04 October 2019

Vendor Spotlight: Tugboat Bread

A Little Bakery with a Big Reputation




There’s a reason that Tugboat Bread has a loyal following and ever-increasing popularity.  It’s the perfect balance between taste and texture mastered by owner/baker Chris Warden.  His many years with hand kneading the art and science of baking helps too.

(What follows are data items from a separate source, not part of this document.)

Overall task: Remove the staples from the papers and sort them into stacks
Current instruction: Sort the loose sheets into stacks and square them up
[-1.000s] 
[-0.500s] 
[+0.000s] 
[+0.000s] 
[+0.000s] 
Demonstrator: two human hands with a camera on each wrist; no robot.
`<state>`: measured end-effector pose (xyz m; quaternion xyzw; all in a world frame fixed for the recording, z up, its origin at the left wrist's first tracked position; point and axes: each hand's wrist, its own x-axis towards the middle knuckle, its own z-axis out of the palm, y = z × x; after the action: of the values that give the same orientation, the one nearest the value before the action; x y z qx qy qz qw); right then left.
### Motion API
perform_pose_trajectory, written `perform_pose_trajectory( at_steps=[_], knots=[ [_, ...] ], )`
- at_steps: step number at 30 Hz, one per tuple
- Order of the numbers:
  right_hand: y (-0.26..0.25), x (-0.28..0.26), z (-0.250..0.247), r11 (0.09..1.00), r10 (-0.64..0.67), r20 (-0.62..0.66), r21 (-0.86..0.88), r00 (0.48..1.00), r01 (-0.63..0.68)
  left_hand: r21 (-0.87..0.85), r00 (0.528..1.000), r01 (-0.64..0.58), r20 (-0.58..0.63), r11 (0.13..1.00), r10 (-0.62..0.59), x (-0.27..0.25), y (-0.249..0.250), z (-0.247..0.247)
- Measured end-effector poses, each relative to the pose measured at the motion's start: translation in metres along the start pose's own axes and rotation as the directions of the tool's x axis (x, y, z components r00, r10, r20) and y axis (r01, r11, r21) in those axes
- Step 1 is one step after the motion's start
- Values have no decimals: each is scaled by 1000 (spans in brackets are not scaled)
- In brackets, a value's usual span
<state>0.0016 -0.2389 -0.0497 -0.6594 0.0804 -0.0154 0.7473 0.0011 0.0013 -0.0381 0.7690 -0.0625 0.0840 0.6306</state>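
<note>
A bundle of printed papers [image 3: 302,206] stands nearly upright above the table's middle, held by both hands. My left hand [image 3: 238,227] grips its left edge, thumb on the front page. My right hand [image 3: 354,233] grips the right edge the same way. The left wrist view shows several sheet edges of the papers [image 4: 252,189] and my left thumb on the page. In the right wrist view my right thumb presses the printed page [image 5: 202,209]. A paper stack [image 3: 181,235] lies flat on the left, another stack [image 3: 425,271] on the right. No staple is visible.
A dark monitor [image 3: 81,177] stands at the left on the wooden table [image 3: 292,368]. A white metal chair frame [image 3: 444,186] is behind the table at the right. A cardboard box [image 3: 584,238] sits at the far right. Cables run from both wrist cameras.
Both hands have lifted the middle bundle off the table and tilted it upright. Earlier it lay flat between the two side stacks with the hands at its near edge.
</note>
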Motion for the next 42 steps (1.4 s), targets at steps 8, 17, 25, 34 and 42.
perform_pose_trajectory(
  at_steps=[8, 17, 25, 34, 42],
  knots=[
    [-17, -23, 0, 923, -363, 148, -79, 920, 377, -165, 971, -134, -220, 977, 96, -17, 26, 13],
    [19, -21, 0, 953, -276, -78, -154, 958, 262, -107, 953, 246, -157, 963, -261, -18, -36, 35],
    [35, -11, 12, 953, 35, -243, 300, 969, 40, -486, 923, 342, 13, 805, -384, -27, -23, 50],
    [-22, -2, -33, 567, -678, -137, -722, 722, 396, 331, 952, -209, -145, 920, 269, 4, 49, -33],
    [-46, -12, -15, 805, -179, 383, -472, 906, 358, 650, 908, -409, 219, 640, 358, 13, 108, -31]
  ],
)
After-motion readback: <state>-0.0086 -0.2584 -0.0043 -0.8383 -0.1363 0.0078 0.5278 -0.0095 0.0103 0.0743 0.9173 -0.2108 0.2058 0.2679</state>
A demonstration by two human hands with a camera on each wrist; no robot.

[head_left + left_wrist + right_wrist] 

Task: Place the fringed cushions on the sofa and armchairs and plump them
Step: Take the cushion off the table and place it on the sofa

Chris began his journey as a young child making muffins and cookies with his mom. In high school, he and his dad got into making fresh homemade bread, a passion that continued into college and then into a series of jobs at small bakeries. When he landed at Los Angeles’s esteemed Bub and Grandma’s Bread, Chris deepened his expertise with sourdoughs.



Though he operates his micro-bakery only part-time (for now), Chris brings nearly 60 homemade loaves to our King Farmers Market every Sunday. Whatever your bread needs are, you’re sure to find just the right fit from the regular lineup: seedy loaf with pumpkin seeds, sunflower seeds and purple corn, buttery oat flax porridge loaf, flint corn polenta porridge loaf, and 100% whole grain loaf.


These gluten-filled gems fly quickly out of his booth for good reason: they keep well, they’re flavorful, and they’re local. The purchase of a Tugboat loaf not only supports Chris’s cottage-food bakery, it supports local famers and millers.  All Tugboat Bread loaves are made with ingredients from Northwest growers: stone-milled flours from Camas Country Mill; whole grains from Ayer’s Creek Farm and from Lonesome Whistle (another PFM vendor!).



If you’re not sure where to start, you can’t go wrong with the whole grain loaf for sandwiches. Serving a cheese and charcuterie board? Chris says “The toasted seeds and the purple corn on the seedy loaf make for a super savory, almost umami-like flavor that pairs well with cheese and cured meats.” For your morning toast, Chris recommends the oat flax loaf since its nutty taste and creamy texture are just right with butter, jam and eggs.  Chris shared and recommends his, guilty pleasure – grilled slices of his flint corn loaf as a dinner side dish since it caramelizes well while keeping a moist and custardy interior.


Come say hello to Chris and get some Tugboat Bread at our King Market, Sundays from 10-2 (for maximum variety, come on the earlier side since it’s is in high-demand!).